SOURCE: Paydirt

DATE: August 1998

Wyoming maintains top spot in production of domestic uranium

Wyoming maintains top spot in production of domestic uranium

Wyoming held its Number One position among all states regarding the nation's production of uranium in 1997.

Joining Power Resources and Cogema Mining as an active in situ leaching (ISL) uranium producer is Rio Algom Mining, which brought its new Smith Ranch well field and processing center on line last year.

Power Resources, at its Highland Mine in Converse County, topped the Wyoming mines with production of 1,551,316 pounds of uranium oxide for the year. Cogema's Christensen Ranch ISL project, feeding the Iragaray Mine in Johnson County, throttled back to 507,800 pounds of U3O8 , reflecting lower spot prices.

Rio Algom brought its well field and mill into production last summer, shipping the first loads of yellowcake late last year, and that production will be included in the 1998 ISL totals. The $43 million Rio Algorn Smith Ranch Mine is the first uranium mine and mill project to be permitted and brought into production in recent years.
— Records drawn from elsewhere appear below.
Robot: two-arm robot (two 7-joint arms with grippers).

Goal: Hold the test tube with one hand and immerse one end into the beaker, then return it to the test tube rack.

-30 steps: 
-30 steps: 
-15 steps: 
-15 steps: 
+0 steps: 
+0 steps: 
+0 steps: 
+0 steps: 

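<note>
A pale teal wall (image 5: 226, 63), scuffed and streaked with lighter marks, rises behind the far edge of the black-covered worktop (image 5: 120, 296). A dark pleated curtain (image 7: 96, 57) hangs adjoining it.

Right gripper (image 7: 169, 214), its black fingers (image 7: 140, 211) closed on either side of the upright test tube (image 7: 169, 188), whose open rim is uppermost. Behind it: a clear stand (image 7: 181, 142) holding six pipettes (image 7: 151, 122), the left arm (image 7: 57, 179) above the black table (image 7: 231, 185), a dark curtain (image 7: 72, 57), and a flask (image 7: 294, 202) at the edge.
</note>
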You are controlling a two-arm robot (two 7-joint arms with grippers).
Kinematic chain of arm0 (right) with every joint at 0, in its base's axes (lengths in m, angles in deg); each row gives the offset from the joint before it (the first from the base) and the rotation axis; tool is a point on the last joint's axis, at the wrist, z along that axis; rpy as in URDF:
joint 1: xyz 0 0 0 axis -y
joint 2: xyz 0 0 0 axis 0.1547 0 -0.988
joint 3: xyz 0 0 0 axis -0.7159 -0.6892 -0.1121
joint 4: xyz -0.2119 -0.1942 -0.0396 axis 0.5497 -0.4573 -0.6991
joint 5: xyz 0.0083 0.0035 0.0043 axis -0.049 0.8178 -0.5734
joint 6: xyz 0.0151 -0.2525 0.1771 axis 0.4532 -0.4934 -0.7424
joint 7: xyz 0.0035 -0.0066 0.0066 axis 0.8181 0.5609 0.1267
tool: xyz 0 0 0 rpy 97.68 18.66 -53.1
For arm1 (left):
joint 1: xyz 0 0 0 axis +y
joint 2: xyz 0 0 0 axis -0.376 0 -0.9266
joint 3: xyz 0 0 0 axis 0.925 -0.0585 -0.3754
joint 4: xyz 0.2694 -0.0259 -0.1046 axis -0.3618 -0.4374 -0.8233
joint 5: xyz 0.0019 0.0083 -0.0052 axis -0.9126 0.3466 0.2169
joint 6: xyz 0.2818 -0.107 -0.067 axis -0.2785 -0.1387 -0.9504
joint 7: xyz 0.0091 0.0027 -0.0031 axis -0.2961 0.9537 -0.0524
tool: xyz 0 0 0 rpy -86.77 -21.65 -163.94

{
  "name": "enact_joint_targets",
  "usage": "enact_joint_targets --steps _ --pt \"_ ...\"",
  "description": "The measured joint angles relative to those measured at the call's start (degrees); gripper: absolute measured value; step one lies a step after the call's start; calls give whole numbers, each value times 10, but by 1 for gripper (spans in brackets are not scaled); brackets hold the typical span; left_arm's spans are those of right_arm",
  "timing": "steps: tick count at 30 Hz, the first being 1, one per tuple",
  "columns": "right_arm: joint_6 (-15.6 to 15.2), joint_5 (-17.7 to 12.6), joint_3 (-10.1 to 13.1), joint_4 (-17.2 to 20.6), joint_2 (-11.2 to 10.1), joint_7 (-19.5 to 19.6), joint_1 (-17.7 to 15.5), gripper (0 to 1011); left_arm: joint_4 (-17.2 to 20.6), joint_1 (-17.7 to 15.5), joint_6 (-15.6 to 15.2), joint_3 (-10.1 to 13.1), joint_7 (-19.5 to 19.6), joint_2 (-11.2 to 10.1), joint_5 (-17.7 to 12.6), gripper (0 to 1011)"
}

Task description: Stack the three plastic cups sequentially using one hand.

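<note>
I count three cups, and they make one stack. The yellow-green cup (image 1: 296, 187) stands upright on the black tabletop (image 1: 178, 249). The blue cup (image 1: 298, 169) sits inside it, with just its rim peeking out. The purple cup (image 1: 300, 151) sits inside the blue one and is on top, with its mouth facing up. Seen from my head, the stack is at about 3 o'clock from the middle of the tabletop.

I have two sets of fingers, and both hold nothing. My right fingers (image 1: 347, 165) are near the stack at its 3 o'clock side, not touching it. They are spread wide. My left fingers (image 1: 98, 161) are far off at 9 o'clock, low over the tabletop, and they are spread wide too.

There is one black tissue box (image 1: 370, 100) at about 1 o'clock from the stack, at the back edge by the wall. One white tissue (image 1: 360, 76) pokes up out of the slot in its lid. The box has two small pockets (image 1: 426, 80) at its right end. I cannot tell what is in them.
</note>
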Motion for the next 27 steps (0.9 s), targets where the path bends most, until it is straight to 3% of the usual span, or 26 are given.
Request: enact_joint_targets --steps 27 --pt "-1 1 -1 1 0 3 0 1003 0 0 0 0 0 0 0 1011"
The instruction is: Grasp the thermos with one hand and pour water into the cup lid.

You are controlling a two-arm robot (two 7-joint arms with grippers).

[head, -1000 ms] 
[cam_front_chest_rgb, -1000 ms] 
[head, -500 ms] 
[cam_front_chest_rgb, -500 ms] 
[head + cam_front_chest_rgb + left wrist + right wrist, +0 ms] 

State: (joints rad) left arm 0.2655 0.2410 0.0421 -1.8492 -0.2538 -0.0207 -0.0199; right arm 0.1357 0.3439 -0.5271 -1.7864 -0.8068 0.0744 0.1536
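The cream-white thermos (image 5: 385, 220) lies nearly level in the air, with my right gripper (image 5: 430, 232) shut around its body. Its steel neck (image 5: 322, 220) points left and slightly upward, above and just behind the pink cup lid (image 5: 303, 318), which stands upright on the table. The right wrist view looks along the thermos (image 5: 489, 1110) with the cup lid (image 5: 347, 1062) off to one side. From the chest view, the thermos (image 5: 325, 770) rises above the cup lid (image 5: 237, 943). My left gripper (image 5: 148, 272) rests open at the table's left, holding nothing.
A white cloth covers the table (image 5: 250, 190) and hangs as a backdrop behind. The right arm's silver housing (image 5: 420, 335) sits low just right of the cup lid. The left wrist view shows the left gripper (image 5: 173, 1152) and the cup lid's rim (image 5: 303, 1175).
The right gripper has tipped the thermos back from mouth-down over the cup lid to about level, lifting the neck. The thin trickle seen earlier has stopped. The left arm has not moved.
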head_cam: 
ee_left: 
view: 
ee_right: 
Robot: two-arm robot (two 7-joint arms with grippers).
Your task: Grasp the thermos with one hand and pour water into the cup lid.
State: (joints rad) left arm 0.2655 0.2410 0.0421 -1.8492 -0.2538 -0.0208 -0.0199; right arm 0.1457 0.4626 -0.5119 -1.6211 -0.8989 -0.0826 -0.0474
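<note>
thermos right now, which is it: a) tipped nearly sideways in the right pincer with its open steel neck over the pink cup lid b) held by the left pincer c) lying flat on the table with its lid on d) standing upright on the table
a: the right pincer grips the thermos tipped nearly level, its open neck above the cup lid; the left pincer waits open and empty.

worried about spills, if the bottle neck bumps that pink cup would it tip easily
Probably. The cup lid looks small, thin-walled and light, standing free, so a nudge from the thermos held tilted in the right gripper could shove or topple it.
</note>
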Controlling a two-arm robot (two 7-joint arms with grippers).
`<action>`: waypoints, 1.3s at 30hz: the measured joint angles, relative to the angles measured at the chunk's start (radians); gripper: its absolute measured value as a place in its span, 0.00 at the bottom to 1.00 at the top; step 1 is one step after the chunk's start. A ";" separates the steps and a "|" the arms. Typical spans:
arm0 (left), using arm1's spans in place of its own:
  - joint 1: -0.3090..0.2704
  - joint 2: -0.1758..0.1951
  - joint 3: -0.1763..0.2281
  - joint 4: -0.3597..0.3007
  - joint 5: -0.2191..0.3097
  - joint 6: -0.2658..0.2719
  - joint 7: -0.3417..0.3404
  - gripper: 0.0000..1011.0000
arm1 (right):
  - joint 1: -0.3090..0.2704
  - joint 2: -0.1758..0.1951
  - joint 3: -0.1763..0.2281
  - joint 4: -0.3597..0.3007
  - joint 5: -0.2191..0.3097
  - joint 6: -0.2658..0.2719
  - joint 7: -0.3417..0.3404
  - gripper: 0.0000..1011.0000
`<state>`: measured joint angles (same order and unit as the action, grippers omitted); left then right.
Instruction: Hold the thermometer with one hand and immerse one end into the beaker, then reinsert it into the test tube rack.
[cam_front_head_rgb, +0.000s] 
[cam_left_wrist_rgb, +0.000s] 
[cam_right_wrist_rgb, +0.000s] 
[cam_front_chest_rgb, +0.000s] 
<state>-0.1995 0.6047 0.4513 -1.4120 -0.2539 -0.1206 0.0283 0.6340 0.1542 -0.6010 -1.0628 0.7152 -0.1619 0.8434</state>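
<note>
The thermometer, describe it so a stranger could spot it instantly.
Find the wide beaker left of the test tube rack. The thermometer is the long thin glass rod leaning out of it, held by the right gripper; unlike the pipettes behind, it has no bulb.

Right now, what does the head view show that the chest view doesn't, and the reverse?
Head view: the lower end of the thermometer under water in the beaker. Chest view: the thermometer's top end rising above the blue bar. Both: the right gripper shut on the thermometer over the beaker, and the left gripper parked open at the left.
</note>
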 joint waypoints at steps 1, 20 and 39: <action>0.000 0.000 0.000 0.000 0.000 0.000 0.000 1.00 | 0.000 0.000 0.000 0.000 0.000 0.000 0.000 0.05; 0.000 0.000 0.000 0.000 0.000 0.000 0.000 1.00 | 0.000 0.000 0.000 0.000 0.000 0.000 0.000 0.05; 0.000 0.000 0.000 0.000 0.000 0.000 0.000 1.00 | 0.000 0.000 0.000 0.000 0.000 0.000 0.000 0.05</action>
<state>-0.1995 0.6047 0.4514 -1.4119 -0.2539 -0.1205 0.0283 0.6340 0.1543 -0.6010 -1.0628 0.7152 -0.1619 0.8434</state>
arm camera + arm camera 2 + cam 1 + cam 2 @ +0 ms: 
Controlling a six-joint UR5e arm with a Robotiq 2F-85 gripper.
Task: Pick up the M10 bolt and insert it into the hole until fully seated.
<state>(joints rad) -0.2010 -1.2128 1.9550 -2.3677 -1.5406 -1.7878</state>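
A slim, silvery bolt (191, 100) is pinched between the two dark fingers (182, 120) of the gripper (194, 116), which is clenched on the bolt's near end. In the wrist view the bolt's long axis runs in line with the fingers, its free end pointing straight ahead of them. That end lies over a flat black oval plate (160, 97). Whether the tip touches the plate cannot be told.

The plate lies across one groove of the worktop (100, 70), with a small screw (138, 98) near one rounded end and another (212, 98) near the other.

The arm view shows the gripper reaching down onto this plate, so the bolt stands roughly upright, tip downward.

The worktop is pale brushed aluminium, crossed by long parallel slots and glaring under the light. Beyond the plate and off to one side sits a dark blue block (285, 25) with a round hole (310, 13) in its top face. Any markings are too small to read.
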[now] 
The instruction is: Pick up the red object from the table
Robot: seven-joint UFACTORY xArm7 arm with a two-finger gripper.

The three Wyoming producers are all ISL operations, as is the Crow Butte project, across the Wyoming state line in western Nebraska.

While ISL reigns today, US Energy/ Crested Corporation, in partnership with Kennecott Uranium, has two mine and mill projects nearing the start of production.

Fueled partially by a $5 million cash payment from Nukem/Cycle Resources, US Energy/Crested is permitted by the Nuclear Regulatory Commission to move its Shootaring Canyon Mill from standby to active status. That project, near Ticaboo, Utah, awaits only a wastewater discharge permit from the state.

Beneath Green Mountain, US Energy has 80 workers driving twin declines toward ore which will be intercepted at 6,500 foot.

As with other Wyoming minerals, consolidation is the rule of the day. Cameco, having bought Power Resources last year, is in the process of closing on its purchase of Uranerz, which will give Cameco most of the huge McArthur River uranium deposit in northern Saskatchewan (see PAY DIRT, Feb. '98), plus control of Crow Butte.

Hanging over the uranium business is a low spot market price. Since the US Uranium and Nuclear Conference in the spring of 1997, uranium has fallen from around $16 a pound to under $11 a pound on the spot market.

That's likely to change, since world uranium consumption is almost twice worldwide production.

Wyoming uranium producers, including Nebraska and US Energy, plan to be ready to capitalize on the next rise in uranium prices, a move that could happen any time within the next 12 to 24 months.

The Wyoming Legislature extended the tax break for uranium, a sliding scale triggered when the spot price by two market makers tops the $14/ pound threshold. Producers willingly paid the severance tax during the brief months of 1997 when the price broke upward through that preset level.

Direct employment in the Wyoming uranium industry is reported at 344 people, plus 11 contractors employing 268 workers that are working mainly in support of ongoing reclamation projects at five mine and mill sites.

There are other ISL projects in Wyoming in advanced stages of exploration, including Power Resources' Gas Hills Project.

(From The Riverton Ranger)

Photograph not scanned. Caption is below

Wellfield No. 3 at Rio Algom's Smith Ranch ISL Uranium Project in the Powder River Basin of northeastern Wyoming.